Did I ever ask him about that? Recollections're a little fuzzy since we finished off dis entire supply of Sazerac.

Best I can recall is snippets. The conversations went on most of the night.




Something like...


RF: "We need ya' Bill. This is a bad one, the worst wipe yet. We need the old star runner. We need your magic."

BG: "They don't advertise for hackers on Discord. That was my gig. Ex-hacker. Ex-star runner. Ex-exploiter."

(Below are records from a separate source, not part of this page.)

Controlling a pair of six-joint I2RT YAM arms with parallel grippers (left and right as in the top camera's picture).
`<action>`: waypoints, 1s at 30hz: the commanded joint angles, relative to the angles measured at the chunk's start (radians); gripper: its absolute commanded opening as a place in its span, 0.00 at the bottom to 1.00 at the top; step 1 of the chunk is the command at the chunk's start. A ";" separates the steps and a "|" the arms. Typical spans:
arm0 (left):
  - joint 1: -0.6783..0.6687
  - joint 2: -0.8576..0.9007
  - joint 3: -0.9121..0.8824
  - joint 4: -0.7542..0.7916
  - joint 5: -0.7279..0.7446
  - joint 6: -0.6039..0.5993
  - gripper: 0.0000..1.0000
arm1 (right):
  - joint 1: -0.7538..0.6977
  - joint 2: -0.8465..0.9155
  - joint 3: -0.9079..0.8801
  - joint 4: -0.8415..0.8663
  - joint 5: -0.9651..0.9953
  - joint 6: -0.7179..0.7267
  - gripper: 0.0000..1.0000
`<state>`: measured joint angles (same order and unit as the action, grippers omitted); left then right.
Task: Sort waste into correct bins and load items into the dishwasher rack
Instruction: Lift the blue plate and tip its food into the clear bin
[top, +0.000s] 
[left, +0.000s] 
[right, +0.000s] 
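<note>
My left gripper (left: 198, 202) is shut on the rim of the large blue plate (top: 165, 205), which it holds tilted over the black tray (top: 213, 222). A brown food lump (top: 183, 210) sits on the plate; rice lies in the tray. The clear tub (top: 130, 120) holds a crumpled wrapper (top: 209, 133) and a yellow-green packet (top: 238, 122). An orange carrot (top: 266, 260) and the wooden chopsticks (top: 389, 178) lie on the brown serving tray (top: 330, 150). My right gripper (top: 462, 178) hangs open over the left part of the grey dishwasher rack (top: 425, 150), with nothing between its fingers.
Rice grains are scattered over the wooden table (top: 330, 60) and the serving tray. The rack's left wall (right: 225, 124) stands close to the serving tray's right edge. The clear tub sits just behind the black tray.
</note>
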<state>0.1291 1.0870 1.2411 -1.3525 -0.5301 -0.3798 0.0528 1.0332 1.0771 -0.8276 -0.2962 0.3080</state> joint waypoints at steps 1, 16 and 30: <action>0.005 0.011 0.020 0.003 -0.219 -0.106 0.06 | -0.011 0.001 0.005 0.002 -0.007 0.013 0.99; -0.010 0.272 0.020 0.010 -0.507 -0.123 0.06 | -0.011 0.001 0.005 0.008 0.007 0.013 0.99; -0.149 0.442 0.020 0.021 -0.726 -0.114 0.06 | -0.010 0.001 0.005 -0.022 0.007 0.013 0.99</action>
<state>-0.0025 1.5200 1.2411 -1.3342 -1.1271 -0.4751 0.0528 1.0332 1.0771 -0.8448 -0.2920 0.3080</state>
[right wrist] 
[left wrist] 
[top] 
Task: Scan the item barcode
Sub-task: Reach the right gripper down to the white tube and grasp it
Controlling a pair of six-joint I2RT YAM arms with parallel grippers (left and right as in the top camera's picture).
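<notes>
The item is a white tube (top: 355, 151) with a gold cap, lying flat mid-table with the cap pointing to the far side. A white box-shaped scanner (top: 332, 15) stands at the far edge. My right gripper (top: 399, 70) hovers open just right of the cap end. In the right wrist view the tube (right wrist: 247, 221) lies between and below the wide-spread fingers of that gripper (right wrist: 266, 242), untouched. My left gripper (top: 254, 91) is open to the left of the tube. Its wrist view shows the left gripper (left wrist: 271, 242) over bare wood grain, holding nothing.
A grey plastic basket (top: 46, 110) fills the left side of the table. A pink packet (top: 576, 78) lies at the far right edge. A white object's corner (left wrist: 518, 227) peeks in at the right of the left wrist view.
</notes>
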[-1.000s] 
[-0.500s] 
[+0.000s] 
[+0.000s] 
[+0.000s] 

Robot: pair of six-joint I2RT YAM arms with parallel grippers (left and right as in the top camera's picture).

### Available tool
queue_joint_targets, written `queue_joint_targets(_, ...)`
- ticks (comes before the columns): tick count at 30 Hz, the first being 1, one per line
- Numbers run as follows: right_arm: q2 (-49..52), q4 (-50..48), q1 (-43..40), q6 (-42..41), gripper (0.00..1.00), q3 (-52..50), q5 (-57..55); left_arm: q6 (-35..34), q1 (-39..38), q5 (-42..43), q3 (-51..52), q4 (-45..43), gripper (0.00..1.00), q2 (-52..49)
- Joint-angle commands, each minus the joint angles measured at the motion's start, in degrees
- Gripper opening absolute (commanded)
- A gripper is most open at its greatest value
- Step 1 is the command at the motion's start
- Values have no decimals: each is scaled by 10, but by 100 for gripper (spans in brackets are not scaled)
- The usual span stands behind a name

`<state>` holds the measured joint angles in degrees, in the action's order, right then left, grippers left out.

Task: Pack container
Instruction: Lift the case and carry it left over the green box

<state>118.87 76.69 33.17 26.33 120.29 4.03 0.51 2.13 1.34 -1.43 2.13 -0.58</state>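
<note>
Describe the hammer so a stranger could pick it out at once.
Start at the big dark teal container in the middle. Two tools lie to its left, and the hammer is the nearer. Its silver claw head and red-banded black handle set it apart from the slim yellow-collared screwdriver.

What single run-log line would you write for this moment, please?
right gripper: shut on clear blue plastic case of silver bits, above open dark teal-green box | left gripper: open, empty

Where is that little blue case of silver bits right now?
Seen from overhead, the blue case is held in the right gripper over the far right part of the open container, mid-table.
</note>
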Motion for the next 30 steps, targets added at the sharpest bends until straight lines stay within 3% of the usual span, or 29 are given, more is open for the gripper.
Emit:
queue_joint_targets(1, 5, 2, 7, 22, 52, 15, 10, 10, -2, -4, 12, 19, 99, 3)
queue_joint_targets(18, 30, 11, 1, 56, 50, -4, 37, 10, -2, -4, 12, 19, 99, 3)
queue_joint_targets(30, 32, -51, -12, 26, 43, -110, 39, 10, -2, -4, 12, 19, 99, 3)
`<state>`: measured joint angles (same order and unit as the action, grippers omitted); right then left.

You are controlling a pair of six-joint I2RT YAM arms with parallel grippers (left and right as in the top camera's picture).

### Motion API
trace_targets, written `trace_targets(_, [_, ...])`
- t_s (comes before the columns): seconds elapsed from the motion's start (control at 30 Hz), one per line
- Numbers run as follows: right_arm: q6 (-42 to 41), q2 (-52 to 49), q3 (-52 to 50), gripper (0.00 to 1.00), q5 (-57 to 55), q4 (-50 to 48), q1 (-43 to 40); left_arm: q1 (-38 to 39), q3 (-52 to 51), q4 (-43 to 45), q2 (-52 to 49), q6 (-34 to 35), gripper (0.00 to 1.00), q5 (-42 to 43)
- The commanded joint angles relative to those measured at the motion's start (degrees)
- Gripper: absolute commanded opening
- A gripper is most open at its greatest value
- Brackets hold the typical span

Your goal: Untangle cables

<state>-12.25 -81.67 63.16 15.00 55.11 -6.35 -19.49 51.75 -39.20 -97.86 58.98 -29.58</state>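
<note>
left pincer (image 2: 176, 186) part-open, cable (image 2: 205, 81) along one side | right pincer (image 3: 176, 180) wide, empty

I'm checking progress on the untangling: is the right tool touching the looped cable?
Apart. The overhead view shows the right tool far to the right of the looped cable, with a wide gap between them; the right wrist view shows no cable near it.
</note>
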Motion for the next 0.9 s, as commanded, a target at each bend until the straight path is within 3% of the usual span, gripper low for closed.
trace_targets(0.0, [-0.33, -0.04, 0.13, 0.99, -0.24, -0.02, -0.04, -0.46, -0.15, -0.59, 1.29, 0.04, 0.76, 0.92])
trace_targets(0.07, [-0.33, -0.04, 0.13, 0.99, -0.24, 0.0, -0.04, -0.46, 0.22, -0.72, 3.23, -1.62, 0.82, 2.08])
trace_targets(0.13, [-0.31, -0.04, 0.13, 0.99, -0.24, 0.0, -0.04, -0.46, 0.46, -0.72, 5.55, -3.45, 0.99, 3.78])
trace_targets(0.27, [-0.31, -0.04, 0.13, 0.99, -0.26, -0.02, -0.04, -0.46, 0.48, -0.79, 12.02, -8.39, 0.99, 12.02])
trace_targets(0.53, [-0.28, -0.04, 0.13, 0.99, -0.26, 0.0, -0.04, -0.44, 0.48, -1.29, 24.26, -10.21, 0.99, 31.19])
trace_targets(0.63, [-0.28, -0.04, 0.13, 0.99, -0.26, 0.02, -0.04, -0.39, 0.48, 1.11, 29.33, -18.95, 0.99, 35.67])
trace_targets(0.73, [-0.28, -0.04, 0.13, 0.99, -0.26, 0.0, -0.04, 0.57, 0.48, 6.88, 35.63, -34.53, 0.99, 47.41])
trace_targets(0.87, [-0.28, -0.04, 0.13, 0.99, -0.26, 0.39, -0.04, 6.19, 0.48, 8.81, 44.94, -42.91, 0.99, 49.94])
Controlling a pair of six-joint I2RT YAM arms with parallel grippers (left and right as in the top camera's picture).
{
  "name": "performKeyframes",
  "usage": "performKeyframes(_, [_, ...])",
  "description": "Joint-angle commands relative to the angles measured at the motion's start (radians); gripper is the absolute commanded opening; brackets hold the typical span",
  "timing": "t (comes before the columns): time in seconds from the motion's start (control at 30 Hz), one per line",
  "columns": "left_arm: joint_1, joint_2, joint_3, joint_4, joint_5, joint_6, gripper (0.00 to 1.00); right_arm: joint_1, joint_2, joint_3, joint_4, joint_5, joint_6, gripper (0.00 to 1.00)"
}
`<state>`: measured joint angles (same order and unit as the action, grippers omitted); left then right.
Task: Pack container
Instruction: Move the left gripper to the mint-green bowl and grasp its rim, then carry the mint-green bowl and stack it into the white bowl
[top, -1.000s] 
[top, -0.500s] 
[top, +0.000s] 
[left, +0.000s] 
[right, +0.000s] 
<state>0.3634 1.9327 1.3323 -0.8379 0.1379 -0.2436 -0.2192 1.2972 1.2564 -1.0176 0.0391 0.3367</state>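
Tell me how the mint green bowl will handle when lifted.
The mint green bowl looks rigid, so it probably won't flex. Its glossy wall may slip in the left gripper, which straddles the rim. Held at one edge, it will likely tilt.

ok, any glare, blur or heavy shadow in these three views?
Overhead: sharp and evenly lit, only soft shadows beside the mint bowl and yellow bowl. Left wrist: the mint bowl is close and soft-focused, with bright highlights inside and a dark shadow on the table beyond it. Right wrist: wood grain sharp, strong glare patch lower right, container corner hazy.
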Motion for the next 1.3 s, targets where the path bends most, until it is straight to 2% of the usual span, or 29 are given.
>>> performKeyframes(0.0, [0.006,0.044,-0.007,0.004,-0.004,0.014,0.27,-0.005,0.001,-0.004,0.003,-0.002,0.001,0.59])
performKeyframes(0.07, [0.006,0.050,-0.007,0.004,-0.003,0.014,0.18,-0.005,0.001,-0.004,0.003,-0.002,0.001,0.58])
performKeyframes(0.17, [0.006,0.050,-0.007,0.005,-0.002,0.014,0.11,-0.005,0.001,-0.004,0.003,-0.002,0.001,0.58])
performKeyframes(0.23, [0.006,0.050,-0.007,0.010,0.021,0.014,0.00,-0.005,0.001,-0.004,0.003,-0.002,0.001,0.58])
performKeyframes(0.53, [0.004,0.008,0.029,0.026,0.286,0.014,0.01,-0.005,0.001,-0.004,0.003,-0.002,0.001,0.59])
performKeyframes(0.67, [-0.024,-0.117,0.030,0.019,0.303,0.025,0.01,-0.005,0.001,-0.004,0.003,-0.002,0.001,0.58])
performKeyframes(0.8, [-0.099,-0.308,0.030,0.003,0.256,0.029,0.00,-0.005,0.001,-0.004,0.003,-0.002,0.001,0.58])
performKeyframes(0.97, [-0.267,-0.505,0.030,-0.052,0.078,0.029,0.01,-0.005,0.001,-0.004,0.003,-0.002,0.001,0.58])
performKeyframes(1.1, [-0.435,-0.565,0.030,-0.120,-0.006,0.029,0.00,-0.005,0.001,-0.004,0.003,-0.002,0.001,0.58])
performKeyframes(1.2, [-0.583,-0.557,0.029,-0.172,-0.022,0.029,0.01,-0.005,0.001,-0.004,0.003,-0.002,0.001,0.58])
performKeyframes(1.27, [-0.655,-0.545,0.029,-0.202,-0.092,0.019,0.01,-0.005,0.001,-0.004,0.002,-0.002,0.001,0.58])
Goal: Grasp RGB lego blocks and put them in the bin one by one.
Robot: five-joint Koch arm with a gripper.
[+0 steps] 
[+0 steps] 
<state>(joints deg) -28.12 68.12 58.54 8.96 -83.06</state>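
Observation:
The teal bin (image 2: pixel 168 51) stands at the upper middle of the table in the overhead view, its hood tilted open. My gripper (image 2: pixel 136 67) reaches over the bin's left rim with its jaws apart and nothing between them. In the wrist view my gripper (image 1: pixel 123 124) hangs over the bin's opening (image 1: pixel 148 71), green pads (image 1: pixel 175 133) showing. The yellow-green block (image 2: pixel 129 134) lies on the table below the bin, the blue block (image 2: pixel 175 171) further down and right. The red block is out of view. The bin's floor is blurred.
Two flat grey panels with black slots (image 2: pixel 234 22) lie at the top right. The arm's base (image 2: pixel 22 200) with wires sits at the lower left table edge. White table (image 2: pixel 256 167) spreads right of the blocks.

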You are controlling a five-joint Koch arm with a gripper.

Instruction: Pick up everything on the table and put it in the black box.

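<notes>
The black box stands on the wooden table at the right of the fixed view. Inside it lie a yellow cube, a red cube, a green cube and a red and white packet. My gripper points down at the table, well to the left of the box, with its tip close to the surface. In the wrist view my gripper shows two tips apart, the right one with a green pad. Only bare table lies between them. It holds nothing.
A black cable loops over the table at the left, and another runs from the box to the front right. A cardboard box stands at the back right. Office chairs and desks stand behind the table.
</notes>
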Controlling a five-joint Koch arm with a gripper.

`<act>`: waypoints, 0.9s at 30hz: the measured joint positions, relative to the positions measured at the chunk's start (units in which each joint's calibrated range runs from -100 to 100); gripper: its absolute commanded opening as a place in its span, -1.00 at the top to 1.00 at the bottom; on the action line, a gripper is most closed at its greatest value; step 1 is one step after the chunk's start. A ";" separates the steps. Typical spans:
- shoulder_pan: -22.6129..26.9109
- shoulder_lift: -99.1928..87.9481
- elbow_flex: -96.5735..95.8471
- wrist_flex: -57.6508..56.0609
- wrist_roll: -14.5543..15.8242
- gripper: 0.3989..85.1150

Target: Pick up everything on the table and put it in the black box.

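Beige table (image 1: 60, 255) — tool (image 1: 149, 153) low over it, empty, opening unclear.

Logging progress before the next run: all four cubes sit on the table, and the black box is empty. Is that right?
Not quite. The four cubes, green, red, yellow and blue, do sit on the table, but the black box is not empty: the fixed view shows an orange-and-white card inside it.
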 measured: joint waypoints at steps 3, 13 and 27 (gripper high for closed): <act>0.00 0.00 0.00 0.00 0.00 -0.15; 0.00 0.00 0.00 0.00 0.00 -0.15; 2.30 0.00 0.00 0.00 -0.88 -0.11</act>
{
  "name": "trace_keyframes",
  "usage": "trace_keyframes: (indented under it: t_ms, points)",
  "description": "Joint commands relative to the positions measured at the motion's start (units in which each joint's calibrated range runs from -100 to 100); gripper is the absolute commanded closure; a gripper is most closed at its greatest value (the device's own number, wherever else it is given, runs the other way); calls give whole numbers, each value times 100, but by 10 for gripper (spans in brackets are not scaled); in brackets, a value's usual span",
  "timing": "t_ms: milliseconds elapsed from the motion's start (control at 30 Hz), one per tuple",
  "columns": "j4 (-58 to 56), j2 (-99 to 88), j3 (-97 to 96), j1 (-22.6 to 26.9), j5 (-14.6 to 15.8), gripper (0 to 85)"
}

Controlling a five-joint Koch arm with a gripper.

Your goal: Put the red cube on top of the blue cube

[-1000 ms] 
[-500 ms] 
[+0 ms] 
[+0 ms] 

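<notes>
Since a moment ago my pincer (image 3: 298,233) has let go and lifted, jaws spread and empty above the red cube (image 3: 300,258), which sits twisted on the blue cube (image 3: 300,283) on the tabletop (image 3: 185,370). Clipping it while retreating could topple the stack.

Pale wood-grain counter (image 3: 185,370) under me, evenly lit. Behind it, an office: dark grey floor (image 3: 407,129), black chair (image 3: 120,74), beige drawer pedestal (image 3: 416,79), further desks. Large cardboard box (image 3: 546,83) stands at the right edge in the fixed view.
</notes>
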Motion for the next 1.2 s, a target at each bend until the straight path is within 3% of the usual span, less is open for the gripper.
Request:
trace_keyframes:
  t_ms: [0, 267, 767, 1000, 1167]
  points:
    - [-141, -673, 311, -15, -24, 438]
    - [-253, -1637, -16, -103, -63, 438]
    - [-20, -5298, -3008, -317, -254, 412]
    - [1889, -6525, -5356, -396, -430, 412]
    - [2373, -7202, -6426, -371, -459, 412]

RF: "So imagine you're in a field in Silesia, walking along in the grass when all of a sudden you look down..."

BG: "What one?"

RF: "What?"

BG: "What field?"

RF: "It doesn't make any difference what field. Some field in Poland. It's completely hypothetical."

BG: "But, how come I'd be there?"

RF: "Maybe you're fed up with the lack of coordinated resistance. Maybe you want to be by yourself. Maybe you've moved your companies there to avoid giving tax money to the Croat bastards. Who knows. You look down. You see a tortoise, Bill. It's crawling towards you..."

BG: "Tortoise? What's that?"

RF: "You know what a turtle is?"

BG: "Of course!"

RF: "Same thing."

BG: "I've never seen a turtle. There are no turtles in space. (long pause) But I know what you mean."

RF: "You reach down and you flip the tortoise over on its back, Bill."

BG: "Do you make up these questions, Rob? Or does PQ write 'em down for you and send them across the trans-dimensional bridge during the high pagan holidays?"

RF: "The tortoise lays on its back, its belly baking in the hot Polish sun, beating its legs trying to turn itself over but it can't. Not without your help Bill. But you're not helping."

BG: "WHAT DO YOU MEAN I'M NOT HELPING!?"

RF: "I mean you're not helping. Why is that, Bill?"

(They are both silent for some time.)

RF: "They're just questions Bill. Yeah, PQ sends them to me. It's a test, designed to provoke an emotional response. Shall we drink some more?"






BG: "Quite an experience to live in fear, isn't it? That's what it is to be a slave."






RF: "Nothing is worse than having an itch you can never scratch."






RF: "Bill. I've done... questionable things."

BG: "Also extraordinary things. Revel in your e-time."

RF: "Yeah. Nothing the god of e-lives wouldn't let me into e-heaven for."




BG: "I've seen things you New World people wouldn't believe. Attack ships on fire off the shoulder of Hello Kitty. I watched Q7 weapon beams glitter in the dark during the liberation of Florida. All those moments will be lost in time, like tears in the rain. Time to die."

RF: "Bill, you moron, you're just describing a little bit of ancient New World history. Of course I believe it. I was there. Well, the old me was there. You know what I mean."

BG: "I was quit when I beamed down here, RF. I'm twice as quit now."

RF: "We've got a lot in common."

BG: "What do you mean?"

RF: "Similar problems."

BG: "Accelerated decrepitude."





As we drifted off to sleep, I vaguely remembered I was going to ask Bill if he could help our resistance efforts. All I could manage to mumble was "Boo, dis one is de'pouille."

To which he replied, ironically I think, maybe sarcastically, "Oo ye yi! J'ai gros couer."



In the morning, he was gone. Again.

As it started to rain, I slogged on towards the next drop point.